Los plásticos representan 14.9 por ciento, con 605 toneladas generadas diariamente, y sus principales aplicaciones son botellas para bebidas (13.52 por ciento), envases rígidos (34.46 por ciento) y bolsas de acarreo (12.07 por ciento).

También se encontró que sólo 0.88 por ciento de los productos regulados, como bolsas compostables, cumplen con los estándares locales de compostabilidad.

Respecto del papel y el cartón, se generan 391.74 toneladas diarias, es decir, 9.5 por ciento del total.
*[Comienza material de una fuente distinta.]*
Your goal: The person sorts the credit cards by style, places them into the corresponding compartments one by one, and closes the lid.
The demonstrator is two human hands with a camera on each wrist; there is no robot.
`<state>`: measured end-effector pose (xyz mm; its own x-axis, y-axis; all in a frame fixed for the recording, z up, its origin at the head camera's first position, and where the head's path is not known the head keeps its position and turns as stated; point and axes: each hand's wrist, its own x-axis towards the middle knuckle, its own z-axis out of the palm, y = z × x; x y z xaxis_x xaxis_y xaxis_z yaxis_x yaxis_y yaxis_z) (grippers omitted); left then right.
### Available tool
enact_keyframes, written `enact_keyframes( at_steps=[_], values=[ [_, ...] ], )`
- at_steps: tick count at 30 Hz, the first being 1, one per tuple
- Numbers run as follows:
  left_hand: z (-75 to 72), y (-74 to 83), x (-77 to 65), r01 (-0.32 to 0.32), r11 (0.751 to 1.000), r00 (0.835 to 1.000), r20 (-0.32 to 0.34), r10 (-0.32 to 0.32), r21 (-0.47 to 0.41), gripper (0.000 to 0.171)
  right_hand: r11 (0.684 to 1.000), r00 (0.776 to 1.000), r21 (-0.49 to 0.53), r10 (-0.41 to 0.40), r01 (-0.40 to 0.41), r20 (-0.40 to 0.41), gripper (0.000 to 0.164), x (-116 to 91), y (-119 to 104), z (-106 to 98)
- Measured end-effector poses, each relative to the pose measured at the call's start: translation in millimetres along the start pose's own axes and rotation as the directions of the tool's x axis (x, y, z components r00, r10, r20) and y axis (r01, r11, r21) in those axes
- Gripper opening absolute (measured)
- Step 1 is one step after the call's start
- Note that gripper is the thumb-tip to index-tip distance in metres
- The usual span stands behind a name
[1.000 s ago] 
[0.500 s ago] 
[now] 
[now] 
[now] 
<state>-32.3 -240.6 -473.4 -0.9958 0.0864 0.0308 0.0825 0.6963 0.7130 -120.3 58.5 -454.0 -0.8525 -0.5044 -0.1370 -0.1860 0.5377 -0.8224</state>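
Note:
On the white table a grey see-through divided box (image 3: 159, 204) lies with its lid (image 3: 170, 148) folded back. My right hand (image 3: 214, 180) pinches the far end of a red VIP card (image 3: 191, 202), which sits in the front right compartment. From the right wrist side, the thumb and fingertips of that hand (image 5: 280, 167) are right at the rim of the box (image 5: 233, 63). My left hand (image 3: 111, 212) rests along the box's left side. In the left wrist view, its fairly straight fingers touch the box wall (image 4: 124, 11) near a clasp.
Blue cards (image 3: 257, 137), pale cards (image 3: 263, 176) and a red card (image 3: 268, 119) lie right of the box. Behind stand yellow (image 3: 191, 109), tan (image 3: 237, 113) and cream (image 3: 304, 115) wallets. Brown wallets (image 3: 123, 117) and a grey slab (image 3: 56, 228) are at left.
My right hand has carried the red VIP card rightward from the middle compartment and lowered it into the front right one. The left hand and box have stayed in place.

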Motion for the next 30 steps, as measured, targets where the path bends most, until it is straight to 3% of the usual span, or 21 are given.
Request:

Los residuos más comunes son cartón corrugado, papel bond y tetrapak, que representan 70 por ciento de esta categoría.

Los textiles constituyen 1.9 por ciento de los residuos domiciliarios, con 77 toneladas al día, con alta proporción de ropa de vestir y predominancia de fibras sintéticas, con 67 por ciento.

En los domicilios también se generan residuos potencialmente peligrosos, de los cuales 20.2 por ciento son inflamables y 39.4 son tóxicos.

Ante los resultados, se proponen estrategias para reducir el desperdicio de alimentos y promover el compostaje de residuos orgánicos, así como políticas públicas para mejorar la separación de los residuos y fomentar tecnologías de aprovechamiento como biodigestores y reciclaje mecánico.